What you are asked to do :: Copy the data. Keep every character as given.

--- START ---

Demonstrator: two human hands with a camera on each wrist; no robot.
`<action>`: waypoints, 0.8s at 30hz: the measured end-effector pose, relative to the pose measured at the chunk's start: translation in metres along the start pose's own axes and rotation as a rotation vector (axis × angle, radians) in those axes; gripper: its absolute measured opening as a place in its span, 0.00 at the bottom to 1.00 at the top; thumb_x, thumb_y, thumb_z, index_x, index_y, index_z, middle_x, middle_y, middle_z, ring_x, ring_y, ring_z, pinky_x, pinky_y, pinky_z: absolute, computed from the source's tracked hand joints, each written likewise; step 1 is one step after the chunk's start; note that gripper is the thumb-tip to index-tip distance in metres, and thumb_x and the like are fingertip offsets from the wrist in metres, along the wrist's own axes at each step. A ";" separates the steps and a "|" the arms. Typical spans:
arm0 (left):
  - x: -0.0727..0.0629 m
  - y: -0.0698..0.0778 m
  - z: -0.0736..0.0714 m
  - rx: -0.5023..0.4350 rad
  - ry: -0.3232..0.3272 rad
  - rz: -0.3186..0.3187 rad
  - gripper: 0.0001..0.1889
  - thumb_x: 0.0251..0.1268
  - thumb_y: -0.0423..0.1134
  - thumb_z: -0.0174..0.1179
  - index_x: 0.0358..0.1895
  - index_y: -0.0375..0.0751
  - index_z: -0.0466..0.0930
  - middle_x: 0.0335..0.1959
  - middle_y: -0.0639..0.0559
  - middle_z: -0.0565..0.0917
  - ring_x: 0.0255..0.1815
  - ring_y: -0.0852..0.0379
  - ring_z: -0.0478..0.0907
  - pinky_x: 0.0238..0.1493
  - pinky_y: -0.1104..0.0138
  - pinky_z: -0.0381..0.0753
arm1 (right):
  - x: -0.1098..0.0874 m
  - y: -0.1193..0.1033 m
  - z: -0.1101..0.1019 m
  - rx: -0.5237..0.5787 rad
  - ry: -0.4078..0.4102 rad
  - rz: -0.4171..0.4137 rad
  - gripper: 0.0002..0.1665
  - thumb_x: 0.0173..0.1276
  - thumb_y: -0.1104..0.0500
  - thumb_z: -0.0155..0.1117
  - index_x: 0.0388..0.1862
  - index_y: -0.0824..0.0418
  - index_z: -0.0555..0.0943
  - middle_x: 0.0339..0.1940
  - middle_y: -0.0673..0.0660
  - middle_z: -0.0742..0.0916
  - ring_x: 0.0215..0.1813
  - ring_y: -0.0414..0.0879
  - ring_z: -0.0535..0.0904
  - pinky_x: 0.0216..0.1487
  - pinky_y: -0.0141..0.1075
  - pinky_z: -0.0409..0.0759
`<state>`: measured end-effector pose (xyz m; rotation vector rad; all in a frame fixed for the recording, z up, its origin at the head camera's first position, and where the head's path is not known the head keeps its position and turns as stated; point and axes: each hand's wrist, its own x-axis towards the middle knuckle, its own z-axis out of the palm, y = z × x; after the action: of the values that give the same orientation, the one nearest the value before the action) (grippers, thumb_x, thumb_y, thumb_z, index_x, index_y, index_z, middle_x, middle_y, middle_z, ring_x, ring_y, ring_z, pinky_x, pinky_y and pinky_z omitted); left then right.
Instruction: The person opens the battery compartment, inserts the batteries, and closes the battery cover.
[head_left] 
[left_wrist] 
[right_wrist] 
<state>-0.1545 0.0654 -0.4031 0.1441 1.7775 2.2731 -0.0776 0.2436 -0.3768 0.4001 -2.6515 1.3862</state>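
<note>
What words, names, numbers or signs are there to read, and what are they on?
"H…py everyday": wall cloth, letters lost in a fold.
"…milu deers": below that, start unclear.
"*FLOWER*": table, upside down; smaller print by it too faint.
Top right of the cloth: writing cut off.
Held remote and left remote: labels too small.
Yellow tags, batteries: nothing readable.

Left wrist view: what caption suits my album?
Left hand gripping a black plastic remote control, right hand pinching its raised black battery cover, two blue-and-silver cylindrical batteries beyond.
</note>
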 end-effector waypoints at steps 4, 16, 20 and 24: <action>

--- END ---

Answer to the exercise ::
Demonstrator: two human hands with a camera on each wrist; no robot.
`<action>`: waypoints, 0.8s at 30hz: the measured end-effector pose, relative to the pose measured at the chunk's start: translation in metres along the start pose's own axes and rotation as a rotation vector (axis × angle, radians) in those axes; gripper: its absolute measured opening as a place in its span, 0.00 at the bottom to 1.00 at the top; thumb_x, thumb_y, thumb_z, index_x, index_y, index_z, middle_x, middle_y, middle_z, ring_x, ring_y, ring_z, pinky_x, pinky_y, pinky_z: absolute, computed from the source's tracked hand joints, each written likewise; step 1 is one step after the chunk's start; note that gripper is the thumb-tip to index-tip distance in metres, and thumb_x and the like are fingertip offsets from the wrist in metres, along the wrist's own axes at each step. A ";" separates the steps and a "|" the arms. Typical spans:
arm0 (left):
  - x: -0.0727..0.0629 m
  - y: -0.0698..0.0778 m
  - z: -0.0736..0.0714 m
  - rx: -0.5023..0.4350 rad
  - ry: -0.3232..0.3272 rad
  - rz: -0.3186..0.3187 rad
  - gripper: 0.0001..0.1889
  - thumb_x: 0.0251..0.1268
  - thumb_y: -0.0423..0.1134
  - thumb_z: -0.0174..0.1179
  - index_x: 0.0358..0.1895
  - index_y: -0.0375..0.0751
  - index_z: -0.0466..0.0930
  - middle_x: 0.0335..0.1959
  - middle_y: -0.0639..0.0559
  - middle_z: -0.0565..0.0917
  - ring_x: 0.0255..0.1815
  - ring_y: -0.0852..0.0379
  - ring_z: -0.0478..0.0907
  - pinky_x: 0.0238..0.1493
  - pinky_y: -0.1104..0.0138
  - pinky_z: -0.0381..0.0753
arm1 (right):
  - x: -0.1098..0.0874 m
  - y: -0.1193..0.1033 m
  - z: -0.1101..0.1019 m
  - rx: -0.5237..0.5787 rad
  - ry: -0.4078..0.4102 rad
  - rz: -0.4171..0.4137 rad
  - gripper: 0.0002..0.1665
  - thumb_x: 0.0173..0.1276
  - thumb_y: -0.1104..0.0500
  - thumb_z: -0.0155..0.1117
  - index_x: 0.0388..0.1862
  - index_y: -0.0824..0.0418
  - index_z: -0.0555..0.0943
  - middle_x: 0.0339..0.1940
  - middle_y: -0.0673..0.0660
  - middle_z: -0.0742..0.0916
  - ring_x: 0.0215..0.1813
  - ring_y: -0.0414..0.0879
  - ring_z: -0.0535..0.0904
  - pinky_x: 0.0216..0.1487
  - pinky_y: -0.0141..0.1075
  - pinky_z: -0.0409..0.0759
`<state>`: measured end-effector pose (xyz m; rotation vector rad; all in a frame fixed for the recording, z up, its origin at the head camera's first position, and where the head's path is not known the head keeps its position and turns as stated; point and axes: each hand's wrist, its own x-axis towards the middle knuckle, its own z-axis out of the palm, y = z × x; after the action: of the values that give the same orientation, the one nearest the value before the action) (grippers, thumb_x, thumb_y, thumb_z, index_x, index_y, index_z, middle_x, middle_y, middle_z, ring_x, ring_y, ring_z, pinky_x, pinky_y and pinky_z omitted); left then right.
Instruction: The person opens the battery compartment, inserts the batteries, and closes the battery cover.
[head_left] 
[left_wrist] 
[right_wrist] 
<state>-0.1545 0.0654 -0.4031 0.1441 1.7775 2.2731 -0.0776 0.2436 -0.3768 0.4001 -2.6515 1.3862</state>
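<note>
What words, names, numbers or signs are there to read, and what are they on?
"H…py everyday": wall cloth, letters lost in a fold.
"…milu deers": below that, start unclear.
"*FLOWER*": table, upside down; smaller print by it too faint.
Top right of the cloth: writing cut off.
Held remote and left remote: labels too small.
Yellow tags, batteries: nothing readable.

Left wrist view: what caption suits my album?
Left hand gripping a black plastic remote control, right hand pinching its raised black battery cover, two blue-and-silver cylindrical batteries beyond.
</note>
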 end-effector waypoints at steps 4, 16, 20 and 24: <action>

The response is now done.